If any of these free-spirited furries get sick, no problem –  if they can’t get to one of the 6 health clinics (with a little help from the always willing humans), the VetBus will come to them.

There’s no doubt about it: Istanbul’s four-legged residents are done proud. You could say they own the city.

dog-2411762_960_720
A paradise present and past

What a paradise for these lucky animals, a paradise present and past. Dogs and cats have been documented on the streets of Istanbul for hundreds of years. “The dogs sleep in the streets, all over the city,” Mark Twain wrote after a visit in 1867. “They would not move, though the Sultan himself passed by.”

Why is it that in this city they are not just tolerated, but actively cared for? “They are the neighbourhood’s dogs [and cats]. They protect us and everyone loves them,” says resident Hamit Yilmaz Ozcan.

Sadly the same cannot be said of many other cities in the world. In the last few years alone we have heard of cities like Sochi, Beijing, and Rio de Janeiro’s horrific mass killings of street animals ahead of big sporting events. Other places like Cyprus and Bali also view the street animals as pests, and regularly cull them. ‘Cull’ of course is just officialese for ‘kill’. But killing it is nonetheless. In 2013, Romania’s capital Bucharest ordered euthanasia (another euphemism) of its 50,000 strays.

“The World Health Organization (WHO) estimates there are 200 million stray dogs worldwide. Countries such as Ukraine, Sri Lanka and Mexico have in the past, taken reduction measures [yet another euphemism to cloak the unpalatable truth] to control their large populations of stray dogs.” 

So what makes Istanbul so different, possibly unique?

The answer is, centuries of Islamic tradition in the Ottoman Empire, of which Istanbul was the capital and seat of power. The Ottomans took to heart the Qu’ran’s teaching that all animals were made by Allah. All animals are loved by Allah. All animals must be treated with kindness and compassion.

birds-form-communities-like-us

“According to Islamic culture, people should avoid being unjust to others, and it places animals’ rights above human rights since it is possible to compensate for the wrongdoing to people by asking for their forgiveness; however, it is not possible with animals as they lack reason.” 

(Personally, I think it’s not that they lack reason, but that we don’t understand their language.)

“Prophet Muhammad told the story of two different women who lived long before his time. As he recounted, an evil women went to heaven because she gave water to a dog, while a good woman went to hell because she starved a cat to death.”

(Define ‘good woman’, I’d say. Starving a cat to death sounds pretty evil to me. But anyway, you get the drift.)

“Fearing this story, people in the past fed their animals before they sat down for meals and did not go to bed before they cleaned the animals in their barns and checked if they had water and feed. Moreover, the government punished those who carried barnyard fowls upside down or overloaded horses or donkeys, and people who harmed animals were alienated from their community in the Ottoman Empire.

“The Ottomans established foundations to feed street dogs, and wolves in the mountains, provide water for birds on hot summer days and treat storks with broken wings or injured horses. They also built birdhouses in the courtyards of buildings such as mosques, madrasahs and palaces and placed water pans on gravestones for birds.”
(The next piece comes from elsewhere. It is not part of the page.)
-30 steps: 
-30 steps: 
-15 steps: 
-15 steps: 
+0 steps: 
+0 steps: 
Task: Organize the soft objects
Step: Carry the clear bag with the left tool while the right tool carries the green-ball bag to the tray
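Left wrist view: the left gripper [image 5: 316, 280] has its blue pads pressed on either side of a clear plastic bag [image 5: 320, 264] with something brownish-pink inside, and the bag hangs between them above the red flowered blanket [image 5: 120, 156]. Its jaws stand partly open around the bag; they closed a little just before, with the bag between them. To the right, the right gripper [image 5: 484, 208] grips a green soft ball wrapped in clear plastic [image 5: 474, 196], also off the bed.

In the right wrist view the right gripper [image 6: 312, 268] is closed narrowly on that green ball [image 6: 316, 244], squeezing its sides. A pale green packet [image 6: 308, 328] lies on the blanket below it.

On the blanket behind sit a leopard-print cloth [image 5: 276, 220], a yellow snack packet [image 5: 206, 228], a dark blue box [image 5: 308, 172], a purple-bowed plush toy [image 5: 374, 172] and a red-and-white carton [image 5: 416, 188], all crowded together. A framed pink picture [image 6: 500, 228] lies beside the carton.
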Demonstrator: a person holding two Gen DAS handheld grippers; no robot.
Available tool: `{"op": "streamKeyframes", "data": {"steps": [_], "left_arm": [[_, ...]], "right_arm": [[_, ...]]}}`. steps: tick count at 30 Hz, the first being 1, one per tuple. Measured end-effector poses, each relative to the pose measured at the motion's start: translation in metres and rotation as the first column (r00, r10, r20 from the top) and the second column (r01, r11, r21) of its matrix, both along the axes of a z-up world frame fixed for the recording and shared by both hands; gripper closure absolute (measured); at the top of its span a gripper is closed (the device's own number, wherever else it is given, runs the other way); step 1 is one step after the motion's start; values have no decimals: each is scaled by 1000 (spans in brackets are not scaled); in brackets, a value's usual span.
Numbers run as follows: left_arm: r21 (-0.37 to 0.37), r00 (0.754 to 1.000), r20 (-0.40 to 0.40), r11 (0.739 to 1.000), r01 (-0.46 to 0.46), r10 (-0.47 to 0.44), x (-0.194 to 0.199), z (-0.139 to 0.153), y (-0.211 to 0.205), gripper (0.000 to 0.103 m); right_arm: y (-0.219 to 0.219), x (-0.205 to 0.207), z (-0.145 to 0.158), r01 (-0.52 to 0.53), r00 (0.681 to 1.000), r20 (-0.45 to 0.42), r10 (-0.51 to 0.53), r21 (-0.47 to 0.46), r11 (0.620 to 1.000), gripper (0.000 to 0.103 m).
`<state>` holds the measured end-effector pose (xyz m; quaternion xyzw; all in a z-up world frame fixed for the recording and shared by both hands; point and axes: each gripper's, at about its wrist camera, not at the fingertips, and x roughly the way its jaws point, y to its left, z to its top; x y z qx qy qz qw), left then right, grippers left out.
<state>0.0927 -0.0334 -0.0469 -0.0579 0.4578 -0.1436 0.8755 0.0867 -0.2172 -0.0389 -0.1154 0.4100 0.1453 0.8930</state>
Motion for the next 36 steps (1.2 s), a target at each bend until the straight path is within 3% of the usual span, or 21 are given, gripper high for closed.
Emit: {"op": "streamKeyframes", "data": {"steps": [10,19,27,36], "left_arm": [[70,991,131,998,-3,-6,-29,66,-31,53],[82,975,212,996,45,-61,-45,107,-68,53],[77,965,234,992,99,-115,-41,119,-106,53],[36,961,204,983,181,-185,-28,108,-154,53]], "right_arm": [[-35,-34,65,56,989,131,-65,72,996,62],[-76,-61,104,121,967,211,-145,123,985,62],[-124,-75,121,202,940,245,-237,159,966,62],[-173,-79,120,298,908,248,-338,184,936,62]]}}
Even ‘worn out’ donkeys and horses, no longer fit to work, were not shot or abandoned as would have been, and often still is their fate elsewhere, but cared for until the end of their days.

Sad change in the 19th century

The people of Istanbul have always loved having the animals around – and who wouldn’t. The state though is a different matter. In the 19th century, the Ottomans, realising the image they were projecting to European powers was one of backwardness, decided to push beggars, orphans and the unemployed into forced labour or deportation. And at the same time made “systemic efforts to annihilate stray dogs within the wider picture of Ottoman modernizing reforms.”

In 1909, “although old Istanbul’s street dogs were very famous, the municipality collected all of them, ferried them to an island in the Marmara Sea and abandoned them. They were left with no food or clean water, and their cries were heard throughout the city. 

“The people who pitied them threw them food, but when all of these dogs died on the island, the residents of the city were disturbed by the smell of their corpses. The wars that broke out and the defeats of the empire following this incident were seen as a punishment for what was done to those animals.”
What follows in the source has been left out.